Just another version of a taping knife that you can lay down further than a traditional knife. Not for everyone, but I like using them over a pancake flipper.


----------



## spacklinfool (Sep 23, 2011)

I have the advance cool blu 12 off-set nice and stiff, perfect for polishing and skimming!


----------



## Trim-Tex (May 4, 2011)

If your looking for USG tools that are discontinued . USG owns L&W supply and they have 200 locations around the States if you go to their web site find a few locations and ring them up. I have seen many locations with hundreds of green tools hanging on the wall. Good luck!

Joe


----------



## drywallmike08 (May 27, 2010)

Our L&W supply is called building specialties in marysville wa. They have all the offset knives on the clearance rack at like 5$ a knife


----------



## saskataper (Mar 6, 2011)

I managed to get one of the 8" offsets before they sold out. Just thought I'd try it out.

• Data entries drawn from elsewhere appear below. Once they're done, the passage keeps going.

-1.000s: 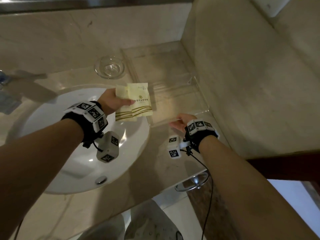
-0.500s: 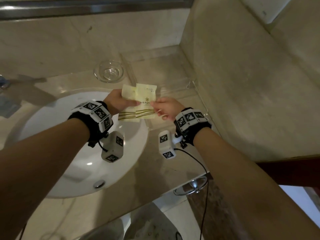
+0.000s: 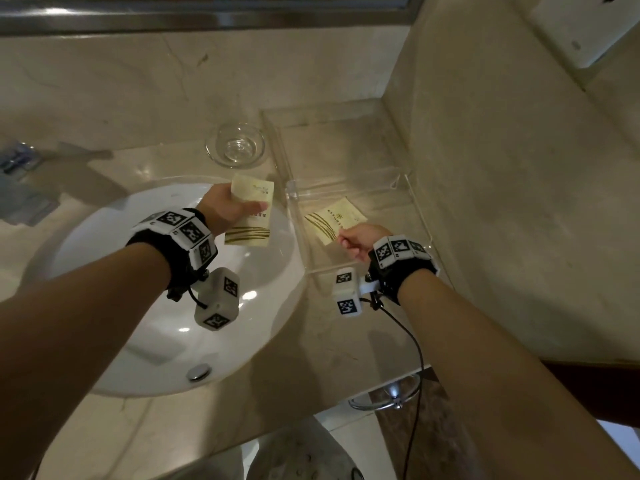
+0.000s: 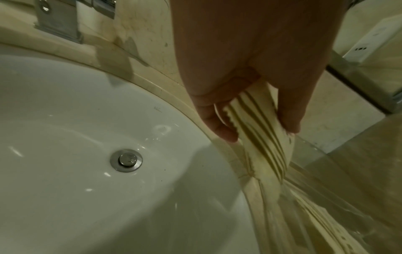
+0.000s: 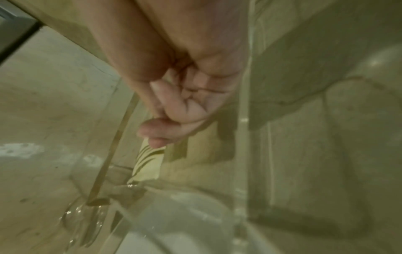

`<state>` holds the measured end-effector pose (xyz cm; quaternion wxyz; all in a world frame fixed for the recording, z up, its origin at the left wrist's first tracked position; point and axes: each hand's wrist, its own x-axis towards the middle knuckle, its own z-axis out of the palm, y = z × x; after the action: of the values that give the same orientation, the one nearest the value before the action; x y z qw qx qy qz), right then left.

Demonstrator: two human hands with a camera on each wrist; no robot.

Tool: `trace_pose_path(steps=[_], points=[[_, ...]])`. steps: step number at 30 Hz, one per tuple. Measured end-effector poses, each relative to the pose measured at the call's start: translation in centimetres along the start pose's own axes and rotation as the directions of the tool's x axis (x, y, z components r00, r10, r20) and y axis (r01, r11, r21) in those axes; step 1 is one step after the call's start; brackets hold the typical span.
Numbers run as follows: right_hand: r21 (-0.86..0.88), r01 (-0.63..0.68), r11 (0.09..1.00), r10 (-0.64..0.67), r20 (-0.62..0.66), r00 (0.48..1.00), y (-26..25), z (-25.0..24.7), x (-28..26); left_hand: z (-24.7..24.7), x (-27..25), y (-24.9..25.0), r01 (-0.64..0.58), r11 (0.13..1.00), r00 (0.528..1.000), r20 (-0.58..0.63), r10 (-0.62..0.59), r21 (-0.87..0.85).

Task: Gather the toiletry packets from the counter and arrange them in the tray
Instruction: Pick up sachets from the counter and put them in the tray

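Observation:
My left hand (image 3: 230, 209) holds a pale yellow toiletry packet (image 3: 250, 216) with green stripes above the right edge of the sink; its thumb and fingers (image 4: 219, 127) pinch the packet (image 4: 261, 137). My right hand (image 3: 356, 239) pinches the near corner of a second yellow packet (image 3: 334, 220) low over the front part of the clear acrylic tray (image 3: 420, 216). In the right wrist view the curled fingers (image 5: 161, 132) grip that packet (image 5: 150, 163) by its striped end. I cannot tell whether the packet touches the tray floor.
A white sink basin (image 3: 121, 289) with a metal drain (image 3: 199, 372) lies at the left. A small glass dish (image 3: 235, 147) stands behind the sink, left of the tray. A marble wall (image 3: 519, 202) closes the right side. Blue packets (image 3: 17, 161) lie at the far left.
My right hand came up to the left hand, took one packet from it, and carried it right and down into the tray. The left hand stays over the sink with the other packet.

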<state>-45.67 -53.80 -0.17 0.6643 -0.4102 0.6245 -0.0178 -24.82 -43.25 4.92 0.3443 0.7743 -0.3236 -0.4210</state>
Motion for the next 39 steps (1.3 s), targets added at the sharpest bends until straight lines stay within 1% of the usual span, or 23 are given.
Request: trace_pose_path(steps=[2, 4, 7, 8, 9, 11, 14, 16, 18, 20, 23, 24, 26, 28, 30, 33, 35, 39], points=[[0.086, -0.027, 0.996, 0.029, -0.027, 0.999, -0.7, 1.0, 0.2, -0.1, 0.1, -0.1, 0.012, 1.0, 1.0, -0.006, -0.012, 0.0], [0.18, -0.032, 0.983, 0.035, -0.012, 0.999, -1.4, 2.0, 0.4, -0.1, 0.3, -0.2, 0.028, 0.999, 1.0, -0.013, -0.028, -0.023], [0.383, -0.057, 0.922, 0.05, 0.029, 0.998, -2.1, 3.0, 0.5, -0.1, 0.4, -0.2, 0.036, 0.998, 0.999, -0.019, -0.037, -0.045], [0.417, -0.055, 0.907, 0.048, 0.027, 0.998, -2.2, 3.2, 0.5, -0.1, 0.5, -0.2, 0.033, 0.998, 0.999, -0.018, -0.034, -0.047], [0.417, -0.039, 0.908, 0.034, 0.021, 0.999, -2.3, 3.5, 0.4, -0.1, 0.6, -0.2, 0.031, 0.998, 0.999, -0.018, -0.031, -0.05], [0.347, -0.015, 0.938, 0.015, 0.001, 1.0, -2.2, 3.6, 0.5, 0.0, 0.8, -0.2, 0.03, 0.998, 0.999, -0.017, -0.031, -0.053], [0.17, -0.025, 0.985, 0.034, -0.051, 0.998, -2.0, 2.9, 0.0, 0.2, 0.9, 0.1, 0.039, 0.998, 0.999, -0.008, -0.04, -0.057], [0.057, -0.012, 0.998, 0.016, -0.072, 0.997, -2.0, 2.2, -0.3, 0.5, 0.8, 0.6, 0.05, 0.995, 0.999, 0.017, -0.049, -0.091], [-0.018, 0.056, 0.998, -0.056, -0.049, 0.997, -2.3, 1.6, -0.7, 0.8, 0.6, 1.4, 0.033, 0.993, 0.998, 0.054, -0.027, -0.112], [-0.069, 0.158, 0.985, -0.158, 0.013, 0.987, -2.8, 1.5, -1.6, 1.1, 0.4, 2.2, -0.007, 0.995, 0.997, 0.074, 0.014, -0.102], [-0.16, 0.356, 0.921, -0.347, 0.077, 0.935, -3.3, 1.6, -2.9, 1.5, 0.1, 3.4, -0.076, 0.993, 0.993, 0.085, 0.084, -0.09], [-0.184, 0.401, 0.897, -0.39, 0.095, 0.916, -3.4, 1.8, -3.1, 1.7, 0.0, 3.7, -0.094, 0.992, 0.99, 0.094, 0.102, -0.085], [-0.185, 0.445, 0.876, -0.424, 0.14, 0.895, -3.5, 2.1, -3.4, 2.2, -0.1, 4.4, -0.121, 0.991, 0.986, 0.107, 0.126, -0.052], [-0.165, 0.443, 0.881, -0.419, 0.164, 0.893, -3.4, 2.1, -3.7, 2.7, 0.0, 4.8, -0.123, 0.991, 0.983, 0.128, 0.128, -0.046], [-0.142, 0.434, 0.89, -0.412, 0.157, 0.897, -3.1, 1.8, -3.5, 3.3, 0.0, 5.1, -0.125, 0.99, 0.98, 0.148, 0.132, -0.058], [-0.112, 0.412, 0.904, -0.4, 0.118, 0.909, -2.6, 0.8, -3.4, 4.3, 0.2, 5.5, -0.118, 0.987, 0.98, 0.148, 0.133, -0.108], [-0.051, 0.406, 0.913, -0.402, 0.073, 0.913, -2.1, -0.4, -3.2, 4.7, 0.4, 5.6, -0.099, 0.984, 0.977, 0.172, 0.124, -0.15], [0.076, 0.373, 0.925, -0.372, -0.024, 0.928, -1.4, -2.6, -2.4, 5.1, 1.2, 5.3, -0.082, 0.989, 0.973, 0.204, 0.106, -0.119]])
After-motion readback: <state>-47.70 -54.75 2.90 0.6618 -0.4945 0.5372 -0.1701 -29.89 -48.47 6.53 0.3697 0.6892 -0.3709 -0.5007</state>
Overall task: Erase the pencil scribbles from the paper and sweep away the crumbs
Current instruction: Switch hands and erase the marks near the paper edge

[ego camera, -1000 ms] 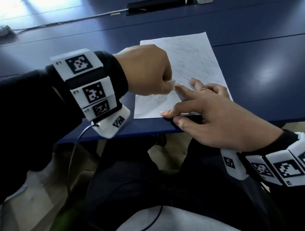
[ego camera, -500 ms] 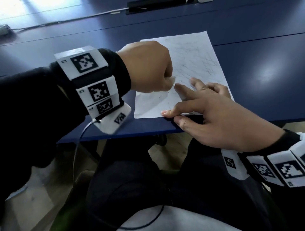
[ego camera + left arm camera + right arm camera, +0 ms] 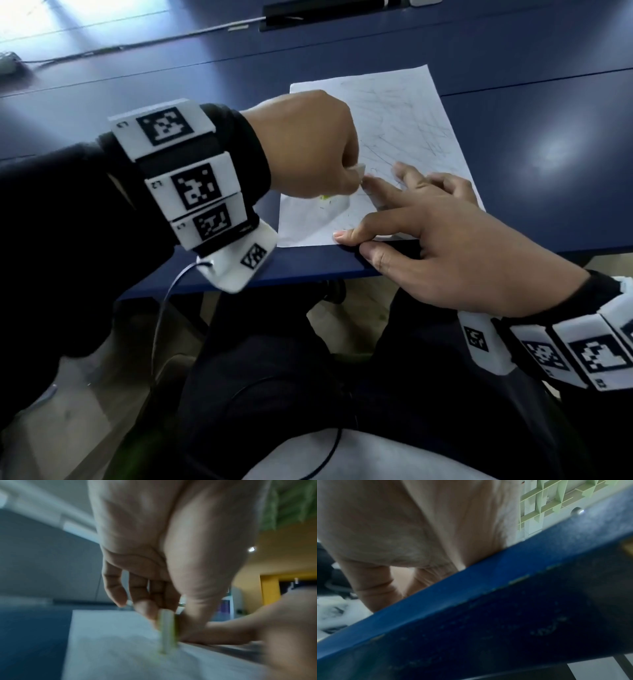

Now I love the thing, perfect for coating inside adjustable and first coat on beads.


----------



## fr8train (Jan 20, 2008)

They're kinda nice, like the love child of a trowel and a knife.


----------



## moore (Dec 2, 2010)

fr8train said:


> They're kinda nice, like the love child of a trowel and a knife.


That's all I needed to hear!


----------



## fr8train (Jan 20, 2008)

The advance 10" I have is pretty stiff, they take some getting used to, but work well


----------